What the exercise asks →
Pick every line from the data below that contains the string "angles" and copy it.

Records excerpted from a collection:
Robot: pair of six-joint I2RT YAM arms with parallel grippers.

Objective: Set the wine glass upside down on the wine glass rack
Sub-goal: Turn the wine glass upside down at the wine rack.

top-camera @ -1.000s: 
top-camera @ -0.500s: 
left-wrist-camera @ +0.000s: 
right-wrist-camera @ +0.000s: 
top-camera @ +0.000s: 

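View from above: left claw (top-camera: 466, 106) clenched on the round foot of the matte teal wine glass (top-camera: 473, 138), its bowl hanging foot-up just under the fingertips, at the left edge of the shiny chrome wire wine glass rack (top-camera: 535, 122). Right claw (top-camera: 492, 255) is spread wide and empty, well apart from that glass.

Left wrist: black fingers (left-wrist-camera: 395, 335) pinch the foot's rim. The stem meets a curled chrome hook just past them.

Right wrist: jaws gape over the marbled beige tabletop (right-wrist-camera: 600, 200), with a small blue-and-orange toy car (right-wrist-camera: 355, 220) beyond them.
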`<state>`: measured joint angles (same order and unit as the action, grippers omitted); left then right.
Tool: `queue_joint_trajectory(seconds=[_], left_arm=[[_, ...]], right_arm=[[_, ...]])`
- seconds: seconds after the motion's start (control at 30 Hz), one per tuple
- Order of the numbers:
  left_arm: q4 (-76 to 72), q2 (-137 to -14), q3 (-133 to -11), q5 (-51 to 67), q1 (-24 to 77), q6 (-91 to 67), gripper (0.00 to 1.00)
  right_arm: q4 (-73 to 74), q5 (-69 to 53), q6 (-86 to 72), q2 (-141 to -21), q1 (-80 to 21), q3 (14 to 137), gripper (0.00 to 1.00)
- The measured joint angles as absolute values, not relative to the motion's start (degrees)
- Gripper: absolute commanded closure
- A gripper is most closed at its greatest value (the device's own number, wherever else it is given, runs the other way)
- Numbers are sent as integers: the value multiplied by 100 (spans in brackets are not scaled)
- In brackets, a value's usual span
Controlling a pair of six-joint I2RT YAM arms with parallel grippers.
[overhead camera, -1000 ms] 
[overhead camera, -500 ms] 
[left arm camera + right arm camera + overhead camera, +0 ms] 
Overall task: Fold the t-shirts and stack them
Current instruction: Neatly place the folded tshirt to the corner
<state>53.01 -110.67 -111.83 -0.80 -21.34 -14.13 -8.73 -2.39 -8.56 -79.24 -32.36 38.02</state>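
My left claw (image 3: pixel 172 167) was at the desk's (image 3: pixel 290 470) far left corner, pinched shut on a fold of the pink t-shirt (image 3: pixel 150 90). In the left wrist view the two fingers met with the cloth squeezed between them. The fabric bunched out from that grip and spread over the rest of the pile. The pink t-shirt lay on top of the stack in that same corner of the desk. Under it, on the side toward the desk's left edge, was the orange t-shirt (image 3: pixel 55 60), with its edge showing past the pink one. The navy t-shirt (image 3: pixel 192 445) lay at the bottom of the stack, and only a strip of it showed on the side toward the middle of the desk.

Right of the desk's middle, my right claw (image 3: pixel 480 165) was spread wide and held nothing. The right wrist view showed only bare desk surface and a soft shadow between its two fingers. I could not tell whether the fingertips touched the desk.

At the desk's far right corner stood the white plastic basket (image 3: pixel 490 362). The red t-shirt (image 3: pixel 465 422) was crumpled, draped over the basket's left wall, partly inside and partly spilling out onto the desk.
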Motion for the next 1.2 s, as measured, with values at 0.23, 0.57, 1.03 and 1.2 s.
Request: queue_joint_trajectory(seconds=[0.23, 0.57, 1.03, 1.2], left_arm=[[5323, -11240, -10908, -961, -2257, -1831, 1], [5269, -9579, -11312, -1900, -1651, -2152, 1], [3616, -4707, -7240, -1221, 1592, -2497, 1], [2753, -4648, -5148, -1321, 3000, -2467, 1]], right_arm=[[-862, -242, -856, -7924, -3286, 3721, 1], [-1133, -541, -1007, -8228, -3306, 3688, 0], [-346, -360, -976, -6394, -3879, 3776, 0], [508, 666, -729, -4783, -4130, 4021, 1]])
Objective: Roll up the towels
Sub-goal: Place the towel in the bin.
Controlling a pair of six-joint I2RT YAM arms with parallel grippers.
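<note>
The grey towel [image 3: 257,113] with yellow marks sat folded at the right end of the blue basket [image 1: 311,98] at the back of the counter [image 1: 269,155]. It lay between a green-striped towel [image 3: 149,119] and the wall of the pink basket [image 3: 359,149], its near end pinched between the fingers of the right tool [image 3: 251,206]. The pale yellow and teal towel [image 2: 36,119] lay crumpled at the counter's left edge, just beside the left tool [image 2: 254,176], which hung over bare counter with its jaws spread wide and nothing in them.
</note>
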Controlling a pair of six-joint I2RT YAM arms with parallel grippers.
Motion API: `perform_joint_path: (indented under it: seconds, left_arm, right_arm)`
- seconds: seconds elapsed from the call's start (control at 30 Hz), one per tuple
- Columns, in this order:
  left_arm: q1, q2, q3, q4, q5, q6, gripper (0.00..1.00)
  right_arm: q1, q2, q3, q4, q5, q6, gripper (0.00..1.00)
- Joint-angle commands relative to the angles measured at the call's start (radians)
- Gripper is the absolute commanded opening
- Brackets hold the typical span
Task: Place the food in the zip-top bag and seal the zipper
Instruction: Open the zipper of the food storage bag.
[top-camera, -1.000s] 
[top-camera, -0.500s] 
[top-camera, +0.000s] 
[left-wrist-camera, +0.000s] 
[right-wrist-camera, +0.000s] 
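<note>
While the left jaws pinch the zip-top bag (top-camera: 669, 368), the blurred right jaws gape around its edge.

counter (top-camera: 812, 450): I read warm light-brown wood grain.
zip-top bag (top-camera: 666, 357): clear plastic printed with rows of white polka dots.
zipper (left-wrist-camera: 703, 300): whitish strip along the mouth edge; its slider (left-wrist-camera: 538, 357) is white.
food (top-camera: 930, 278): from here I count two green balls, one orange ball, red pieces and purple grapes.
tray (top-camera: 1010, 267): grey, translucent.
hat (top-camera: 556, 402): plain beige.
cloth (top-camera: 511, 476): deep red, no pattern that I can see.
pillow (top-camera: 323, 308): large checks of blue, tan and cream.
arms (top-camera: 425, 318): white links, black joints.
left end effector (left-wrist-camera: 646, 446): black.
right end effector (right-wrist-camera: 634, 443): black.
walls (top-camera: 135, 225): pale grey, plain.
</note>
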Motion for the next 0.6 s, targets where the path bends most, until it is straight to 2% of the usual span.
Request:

Answer to this task →
`<state>`: measured joint angles (same order and unit as the action, grippers omitted); left then right.
- The measured joint angles as absolute values, not relative to the motion's start (degrees)
- Joint-angle commands relative to the angles measured at the call's start (radians)

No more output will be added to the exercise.